Drogen sind verboten, aber die Menschen nehmen sie trotzdem. Kokain ist überall zugänglich, für alle. Wer es konsumieren möchte, findet es.

Das Problem ist nicht der Konsum, sondern die unkontrollierten Märkte

Mit viel Geld und Ressourcen werden repressive Maßnahmen ausgeführt, die oftmals mehr schaden als nutzen. Es existieren illegale und unkontrollierte Märkte, die weltweit viel Leid verursachen. Im Global Drug Survey 2019, der größten länderübergreifende Drogenkonsumenten-Erhebung, gaben mehr als 70 Prozent der Teilnehmenden an, sie würden einen Fairtrade-Kokainmarkt befürworten. 85 Prozent davon würden für Fairtrade-Ware auch einen höheren Preis zahlen.

Den illegalen Markt zu kontrollieren, ist so gut wie unmöglich. Wird in Berlin ein Kokstaxi hochgenommen, fahren am anderen Ende der Stadt schon wieder fünf neue los. Und auch wenn der deutsche Zoll kiloweise Kokain an Seehäfen und Grenzübergängen beschlagnahmt, habe das keine negativen Folgen für den deutschen Kokainmarkt, wie der Leiter der Zollfahndung Hamburg, René Matschke, gegenüber dem NDR sagte. Auch nach Rekordsicherstellungen blieben die Preise von Kokain stabil. Zu klein sei der Anteil der beschlagnahmten Ware. Der Nachschub aus den Herstellerländern in Zentral- und Südamerika sei unerschöpflich.

Wie kann man den Konsum steuern, sodass es der Gesellschaft am wenigsten schadet?

Den Kokainhandel zu bekämpfen, ist ebenso utopisch, wie den Konsum für alle zu verbieten. Deshalb die große Frage: Wie kann man den Konsum steuern, sodass es der Gesellschaft am wenigsten schadet? Eine Möglichkeit sind Drug-Checking-Programme, bei denen Konsumierende ihre Drogen auf ihre Zusammensetzung testen lassen können. So wären Konsumierende einem geringeren gesundheitlichen Risiko aufgrund von verunreinigtem Stoff ausgesetzt. Zusätzlich könnte im Rahmen dessen Aufklärung betrieben werden. Solche Präventivmaßnahmen würden letztlich zum Wohle der ganzen Gesellschaft beitragen. Auch im Europäischen Drogenreport 2019 fordern die Forscher und Forscherinnen mehr Investitionen in die Entwicklung von entsprechenden Maßnahmen.
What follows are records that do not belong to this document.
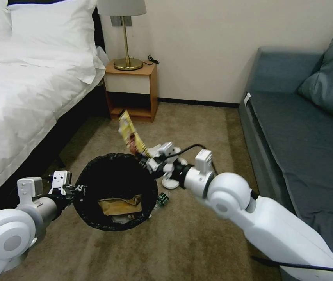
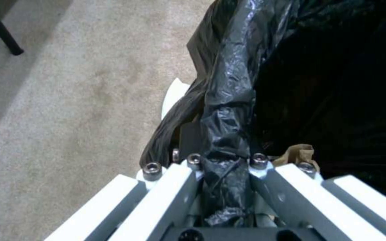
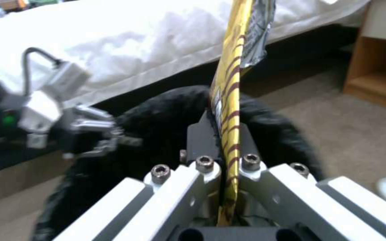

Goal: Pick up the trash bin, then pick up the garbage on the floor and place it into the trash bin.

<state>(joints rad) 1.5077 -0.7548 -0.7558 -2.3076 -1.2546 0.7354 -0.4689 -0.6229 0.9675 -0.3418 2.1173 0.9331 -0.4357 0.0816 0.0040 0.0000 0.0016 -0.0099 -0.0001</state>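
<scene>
Holding entry, lower left of the head frame: left claw (image 1: 73, 188) clamped on the rim of the trash bin (image 1: 113, 191), black liner bunched between its pads in the left wrist view, so the bin hangs clear of the carpet (image 1: 197, 242) with its mouth tilted up toward the other arm. Item two, centre of frame: right claw (image 1: 147, 160) pinched shut on the lower end of the gold-brown snack wrapper (image 1: 130, 134), which stands upright just above the bin's far rim; judged a carry posture, wrapper brought over the opening for release, not yet inside. Contents of bin: brown paper bag (image 1: 119, 205) with pale litter beneath. Remaining on the floor, right of the bin: small green bottle (image 1: 162, 199) touching or just beside the rim, white slippers (image 1: 170, 181) partly hidden behind the right wrist. Surroundings: bed (image 1: 22, 89) at left, nightstand (image 1: 133, 91) with lamp (image 1: 125, 39) at upper centre, sofa (image 1: 303, 128) at right. Obstruction: none evident between wrapper and opening.
</scene>
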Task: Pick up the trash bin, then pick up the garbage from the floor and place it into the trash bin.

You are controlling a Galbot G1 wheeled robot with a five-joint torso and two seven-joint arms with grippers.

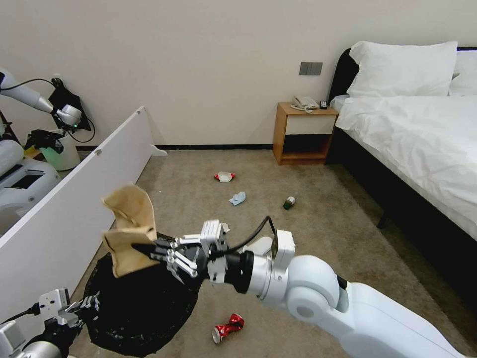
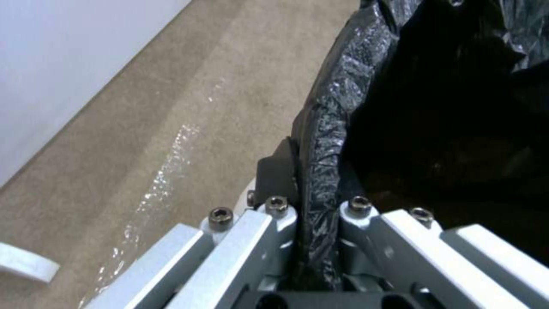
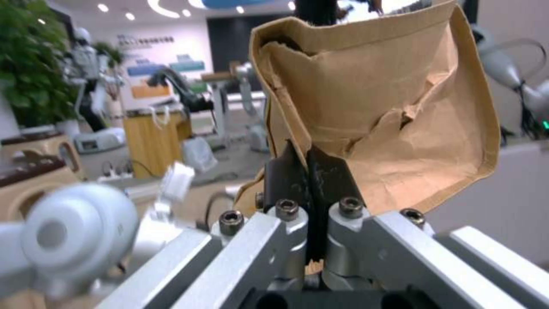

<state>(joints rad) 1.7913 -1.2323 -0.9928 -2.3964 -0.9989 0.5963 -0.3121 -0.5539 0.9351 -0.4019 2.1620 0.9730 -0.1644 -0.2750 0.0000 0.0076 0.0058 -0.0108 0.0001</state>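
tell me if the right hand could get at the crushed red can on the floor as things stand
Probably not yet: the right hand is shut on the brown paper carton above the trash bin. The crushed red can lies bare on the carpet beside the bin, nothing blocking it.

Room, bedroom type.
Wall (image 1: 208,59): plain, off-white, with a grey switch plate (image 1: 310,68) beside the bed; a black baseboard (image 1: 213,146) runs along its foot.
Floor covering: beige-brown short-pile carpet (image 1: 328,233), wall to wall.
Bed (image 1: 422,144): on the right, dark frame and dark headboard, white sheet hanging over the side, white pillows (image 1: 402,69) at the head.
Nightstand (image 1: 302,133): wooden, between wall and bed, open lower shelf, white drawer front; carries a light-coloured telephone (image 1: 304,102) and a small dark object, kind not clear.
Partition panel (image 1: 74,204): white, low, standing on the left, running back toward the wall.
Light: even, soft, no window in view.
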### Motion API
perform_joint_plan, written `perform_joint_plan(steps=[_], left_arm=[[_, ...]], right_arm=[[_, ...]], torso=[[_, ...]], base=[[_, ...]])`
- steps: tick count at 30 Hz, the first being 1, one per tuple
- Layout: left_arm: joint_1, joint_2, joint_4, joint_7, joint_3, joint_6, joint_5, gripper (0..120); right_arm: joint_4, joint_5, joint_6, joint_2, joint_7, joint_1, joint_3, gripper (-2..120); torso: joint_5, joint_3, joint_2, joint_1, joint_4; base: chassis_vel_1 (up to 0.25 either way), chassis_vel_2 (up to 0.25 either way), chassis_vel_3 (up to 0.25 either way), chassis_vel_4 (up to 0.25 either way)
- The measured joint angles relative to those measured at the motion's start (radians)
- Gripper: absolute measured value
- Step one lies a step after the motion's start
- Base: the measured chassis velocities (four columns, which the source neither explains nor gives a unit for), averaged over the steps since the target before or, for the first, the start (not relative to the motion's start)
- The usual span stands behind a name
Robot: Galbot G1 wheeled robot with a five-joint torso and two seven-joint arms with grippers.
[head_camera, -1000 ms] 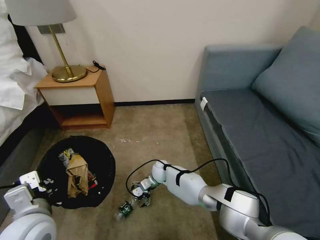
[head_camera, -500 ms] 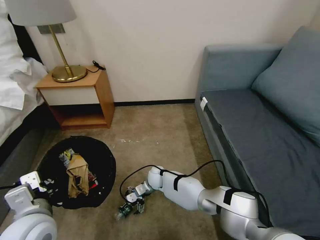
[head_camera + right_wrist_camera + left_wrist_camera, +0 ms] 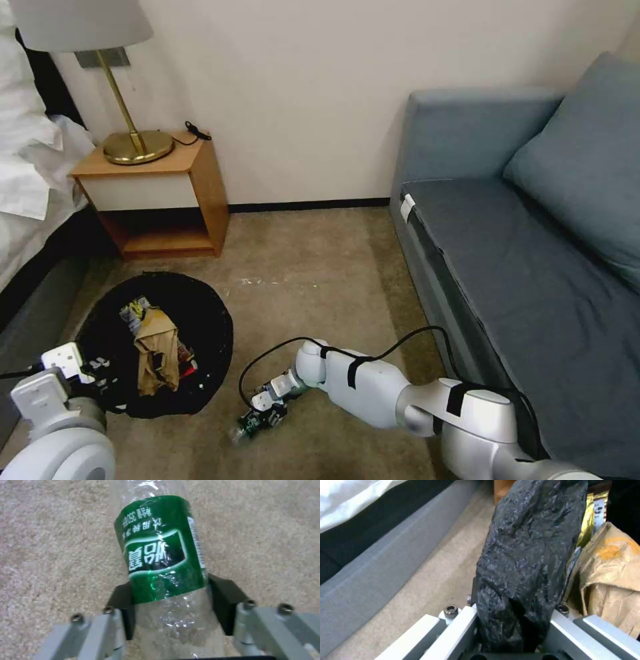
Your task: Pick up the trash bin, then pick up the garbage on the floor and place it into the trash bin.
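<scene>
The trash bin, lined with a black bag, stands on the carpet at the lower left. My left gripper is shut on its near rim, and the bag is pinched between the fingers. Inside lie crumpled tan paper, a yellow wrapper and a bit of red wrapper. A clear, green-labelled bottle lies on the carpet right of the bin. My right gripper is down over it, open. The black pads stand close on either side of the bottle.
A wooden nightstand with a brass lamp stands against the wall behind the bin. A grey-blue sofa runs along the right. The bed and its grey base are close on the bin's left. Open carpet lies between bin and sofa.
My right gripper has come down and to the left, from beside the bottle to astride it. The left gripper and the bin have not moved.
</scene>
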State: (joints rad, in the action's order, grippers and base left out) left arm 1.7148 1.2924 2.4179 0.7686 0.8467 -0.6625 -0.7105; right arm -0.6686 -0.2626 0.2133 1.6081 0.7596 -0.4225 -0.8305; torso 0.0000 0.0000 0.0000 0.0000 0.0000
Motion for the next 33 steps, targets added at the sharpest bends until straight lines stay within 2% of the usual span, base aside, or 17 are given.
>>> perform_joint_plan(steps=[4,6,12,15,19,25,31,33], left_arm=[[-0.001,-0.004,-0.001,0.0,-0.001,0.0,0.0,1],[-0.002,-0.01,-0.002,0.0,-0.001,0.0,0.0,1],[-0.002,-0.018,-0.002,0.0,-0.001,0.0,-0.003,1],[-0.003,-0.024,-0.003,0.0,-0.002,0.0,-0.005,1],[-0.008,-0.032,-0.004,0.0,-0.008,-0.002,-0.007,1],[-0.011,-0.033,-0.005,0.0,-0.014,-0.003,-0.007,1],[-0.005,-0.028,-0.001,0.0,-0.02,-0.004,-0.003,1],[-0.003,-0.025,0.0,-0.001,-0.023,-0.003,0.0,1]], right_arm=[[-0.012,0.008,0.0,0.0,0.022,0.021,0.025,35],[-0.068,0.036,-0.016,0.0,0.035,0.067,0.037,29],[-0.154,0.075,-0.035,-0.003,0.053,0.157,0.067,28],[-0.163,0.082,-0.034,-0.043,0.056,0.177,0.093,28],[-0.156,0.054,-0.009,-0.129,0.058,0.152,0.193,28],[-0.17,0.042,0.007,-0.199,0.053,0.098,0.314,28],[-0.215,0.125,-0.007,-0.296,0.038,0.073,0.433,28],[-0.257,0.226,-0.029,-0.343,0.039,0.064,0.469,28]], torso=[[0.0,0.0,0.0,0.0,-0.0001],[0.0,0.0,0.0,0.0,-0.0001],[0.0001,0.0,0.0,0.0,0.0005],[0.0001,0.0,0.0,0.0,0.0006],[0.0,0.0,0.0,0.0,-0.0007],[0.0003,0.0,0.0,0.0,0.0],[0.0004,0.0,0.0,0.0,-0.0001],[0.0004,0.0,0.0,0.0,0.0]], base=[[0.0,0.0,0.0,0.0],[0.0,0.0,0.0,0.0],[0.0,0.0,0.0,0.0],[0.0,0.0,0.0,0.0],[0.0,0.0,0.0,0.0],[0.0,0.0,0.0,0.0],[0.0,0.0,0.0,0.0],[0.0,0.0,0.0,0.0]])
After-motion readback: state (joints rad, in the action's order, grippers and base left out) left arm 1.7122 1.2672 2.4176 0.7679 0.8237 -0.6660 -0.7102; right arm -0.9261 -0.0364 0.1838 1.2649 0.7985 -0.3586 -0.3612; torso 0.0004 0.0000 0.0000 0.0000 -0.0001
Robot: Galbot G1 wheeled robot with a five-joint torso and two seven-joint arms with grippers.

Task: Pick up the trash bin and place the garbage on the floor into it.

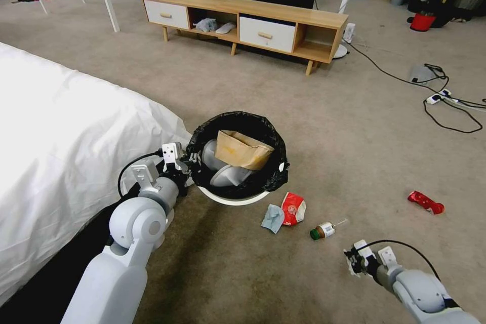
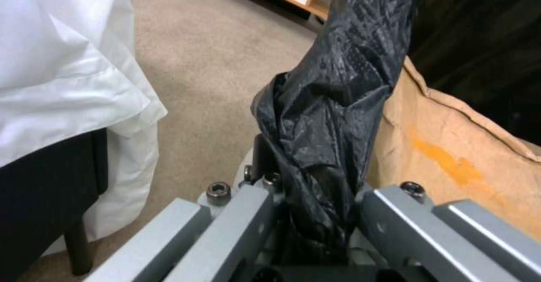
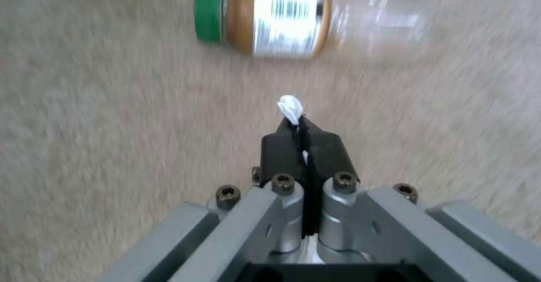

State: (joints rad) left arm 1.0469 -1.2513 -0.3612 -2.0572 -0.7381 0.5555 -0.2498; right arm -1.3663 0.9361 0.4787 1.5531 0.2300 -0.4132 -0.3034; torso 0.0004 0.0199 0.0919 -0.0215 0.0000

Zwar hinkt Deutschland im europäischen Vergleich in Sachen Prävention noch deutlich hinterher, doch ist durch Aussagen wie der von Schremm und anderen Politikern und Politikerinnen ein Umdenken im Umgang mit dem Thema Drogenkonsum zu spüren. Gerade bestätigte die Sprecherin der Berliner Senatsverwaltung für Gesundheit, dass auch für 2020/2021 Mittel für Drug-Checking Projekte gesichert worden sind. Neben Berlin könnte es auch in Bremen, Hessen und Nordrhein-Westfalen bald entsprechende Pilotprojekte geben.